Creating Feed Configurations

Welcome to the guide for html2rss-configs. This document explains how to create your own configuration files to convert any website into an RSS feed.

You can find a list of all community-contributed configurations in the Feed Directory.


Core Concepts

An html2rss config is a YAML file that defines how to extract data from a web page. It consists of two main building blocks: channel and selectors.

The channel Block

The channel block contains metadata about the RSS feed itself, such as its title and the source URL.

Example:

channel:
  url: https://example.com/blog
  title: My Awesome Blog

For a complete list of all available channel options, please see the Channel Reference.

The selectors Block

The selectors block is the core of the configuration, defining the rules for extracting content. It always contains an items selector to identify the list of articles and individual selectors for the data points within each item (e.g., title, link).

Example:

selectors:
  items:
    selector: "article.post"
  title:
    selector: "h2 a"
  link:
    selector: "h2 a"

For a comprehensive guide on all available selectors, extractors, and post-processors, please see the Selectors Reference.


Tutorial: Your First Config

This tutorial walks you through creating a basic configuration file from scratch.
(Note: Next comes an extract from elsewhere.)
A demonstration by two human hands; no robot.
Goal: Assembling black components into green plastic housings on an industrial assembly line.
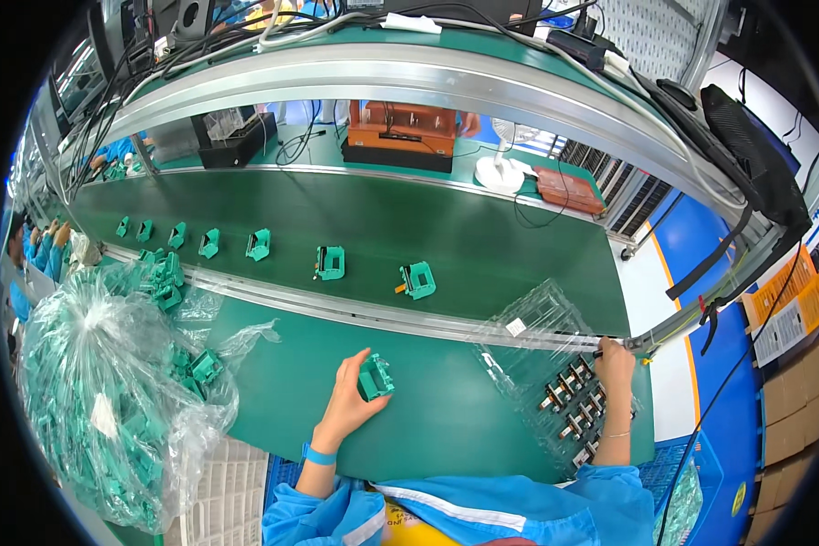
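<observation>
My left hand (348, 405) grips a green plastic housing (376, 377) between thumb and fingers, just above the green worktable (437, 437). The housing is hollow, its cavity facing up. At the right, my right hand (615, 360) has its fingers pinched together over the far end of a clear plastic tray (519, 387). A dark bit shows at those fingertips, too small to name. Several small metal-and-black components (573, 400) lie in rows in the tray, beside my right wrist. A second clear tray (546, 305) overlaps the belt's edge.
Beyond the metal rail (382, 320), several green housings (419, 279) stand in a line on a dark green belt (337, 214). A large clear bag (109, 400) of green housings fills the left, next to loose housings (164, 278). A white fan (500, 168) stands behind the belt.
</observation>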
Step 1: Identify the Target Content

First, identify the HTML structure of the website you want to create a feed for. For this example, we’ll use a simple blog structure:

<div class="posts">
  <article class="post">
    <h2><a href="/post/1">First Post</a></h2>
    <p>This is the summary of the first post.</p>
  </article>
  <article class="post">
    <h2><a href="/post/2">Second Post</a></h2>
    <p>This is the summary of the second post.</p>
  </article>
</div>

Step 2: Create the Config File and Define the Channel

Create a new YAML file (e.g., my-blog.yml) and define the channel:

# my-blog.yml
channel:
  url: https://example.com/blog
  title: My Awesome Blog
  description: The latest news from my awesome blog.
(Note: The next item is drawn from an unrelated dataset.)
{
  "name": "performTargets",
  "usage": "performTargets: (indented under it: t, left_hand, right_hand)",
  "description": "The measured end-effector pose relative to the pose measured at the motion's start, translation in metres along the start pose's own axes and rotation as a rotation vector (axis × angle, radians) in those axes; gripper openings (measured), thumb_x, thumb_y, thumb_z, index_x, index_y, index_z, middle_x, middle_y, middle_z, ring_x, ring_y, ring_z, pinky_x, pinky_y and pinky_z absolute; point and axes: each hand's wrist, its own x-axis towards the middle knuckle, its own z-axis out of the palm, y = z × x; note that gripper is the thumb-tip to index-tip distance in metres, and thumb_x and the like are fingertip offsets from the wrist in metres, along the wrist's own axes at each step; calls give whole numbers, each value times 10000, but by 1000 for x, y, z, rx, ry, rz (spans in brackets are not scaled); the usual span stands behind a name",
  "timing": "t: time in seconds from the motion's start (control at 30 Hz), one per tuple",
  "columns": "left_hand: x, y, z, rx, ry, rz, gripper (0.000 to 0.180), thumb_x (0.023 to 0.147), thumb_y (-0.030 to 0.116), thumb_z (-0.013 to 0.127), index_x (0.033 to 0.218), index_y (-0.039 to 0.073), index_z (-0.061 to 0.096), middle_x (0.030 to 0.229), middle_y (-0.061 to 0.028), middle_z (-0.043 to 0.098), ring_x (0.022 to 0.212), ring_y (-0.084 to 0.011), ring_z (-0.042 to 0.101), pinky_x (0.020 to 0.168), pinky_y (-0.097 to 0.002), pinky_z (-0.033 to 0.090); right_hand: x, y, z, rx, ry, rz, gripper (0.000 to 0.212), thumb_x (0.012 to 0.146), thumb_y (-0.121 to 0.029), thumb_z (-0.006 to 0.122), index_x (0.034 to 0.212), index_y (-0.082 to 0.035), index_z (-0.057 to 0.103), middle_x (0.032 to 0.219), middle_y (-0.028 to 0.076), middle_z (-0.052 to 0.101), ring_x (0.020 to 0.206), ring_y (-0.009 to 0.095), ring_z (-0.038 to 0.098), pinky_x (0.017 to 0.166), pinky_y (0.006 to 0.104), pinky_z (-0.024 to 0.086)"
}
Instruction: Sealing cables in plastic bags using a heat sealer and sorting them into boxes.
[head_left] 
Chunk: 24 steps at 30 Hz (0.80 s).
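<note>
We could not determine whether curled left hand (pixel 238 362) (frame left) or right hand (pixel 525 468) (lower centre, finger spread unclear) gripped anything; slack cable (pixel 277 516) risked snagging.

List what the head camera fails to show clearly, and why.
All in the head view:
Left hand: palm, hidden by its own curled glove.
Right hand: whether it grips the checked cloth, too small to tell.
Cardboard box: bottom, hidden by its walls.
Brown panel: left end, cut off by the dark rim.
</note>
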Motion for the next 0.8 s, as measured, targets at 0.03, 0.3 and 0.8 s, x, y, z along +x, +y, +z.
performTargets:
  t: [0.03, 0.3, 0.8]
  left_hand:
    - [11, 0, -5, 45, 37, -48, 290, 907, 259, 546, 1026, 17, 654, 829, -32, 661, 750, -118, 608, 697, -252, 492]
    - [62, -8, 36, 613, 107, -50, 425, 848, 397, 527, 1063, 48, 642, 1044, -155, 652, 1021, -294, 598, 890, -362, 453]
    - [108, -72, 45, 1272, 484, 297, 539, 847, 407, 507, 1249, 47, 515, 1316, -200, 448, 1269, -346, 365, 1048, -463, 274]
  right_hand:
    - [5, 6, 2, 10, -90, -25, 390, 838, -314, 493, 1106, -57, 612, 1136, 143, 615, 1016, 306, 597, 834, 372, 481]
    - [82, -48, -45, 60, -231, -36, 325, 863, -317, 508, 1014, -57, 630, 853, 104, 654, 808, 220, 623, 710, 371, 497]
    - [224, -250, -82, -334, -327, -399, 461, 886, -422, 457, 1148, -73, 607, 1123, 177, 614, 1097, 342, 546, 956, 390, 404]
Step 3: Define the Selectors

Next, add the selectors block to extract the content for each post.

# my-blog.yml
selectors:
  items:
    selector: "article.post"
  title:
    selector: "h2 a"
  link:
    selector: "h2 a"
  description:
    selector: "p"
  • items: This CSS selector identifies the container for each article.
  • title, link, description: These selectors target the specific data points within each item. For a link selector, html2rss defaults to extracting the href attribute from the matched <a> tag.

Advanced Techniques

Handling Pagination

To aggregate content from multiple pages, use the pagination option within the items selector.

selectors:
  items:
    selector: ".post-listing .post"
    pagination:
      selector: ".pagination .next-page"
      limit: 5 # Optional: sets the maximum number of pages to follow

Dynamic Feeds with Parameters

Use the parameters block to create flexible configs. This is useful for feeds based on search terms, categories, or regions.

# news-search.yml
parameters:
  query:
    type: string
    default: "technology"

channel:
  url: "https://news.example.com/search?q={query}"
  title: "News results for '{query}'"

Contributing Your Config

Have you created a config that others might find useful? We strongly encourage you to contribute it to the project! By sharing your config, you make it available to all users of the public html2rss-web service and the Feed Directory.

To contribute, please create a pull request to the html2rss-configs repository.


Usage and Integration

With html2rss-web

Once your pull request is reviewed and merged, your config will become available on the public html2rss-web instance. You can then access it at the path /<domainname.tld/path>.rss.

Programmatic Usage in Ruby

You can also use html2rss-configs programmatically in your Ruby applications.

Add this to your Gemfile:

gem 'html2rss-configs', git: 'https://github.com/html2rss/html2rss-configs.git'

And use it in your code:

require 'html2rss/configs'

config = Html2rss::Configs.find_by_name('domainname.tld/whatever')
rss = Html2rss.feed(config)